#### TO DO:
Give back exactly the lines from the one that includes "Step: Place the" to the last line below, both included, and no further lines.

▼

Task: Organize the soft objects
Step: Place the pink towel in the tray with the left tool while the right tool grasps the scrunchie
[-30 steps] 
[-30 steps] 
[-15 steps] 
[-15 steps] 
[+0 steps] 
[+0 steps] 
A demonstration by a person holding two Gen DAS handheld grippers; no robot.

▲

#### ANSWER SECTION:
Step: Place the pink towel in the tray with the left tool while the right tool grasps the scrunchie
[-30 steps] 
[-30 steps] 
[-15 steps] 
[-15 steps] 
[+0 steps] 
[+0 steps] 
A demonstration by a person holding two Gen DAS handheld grippers; no robot.

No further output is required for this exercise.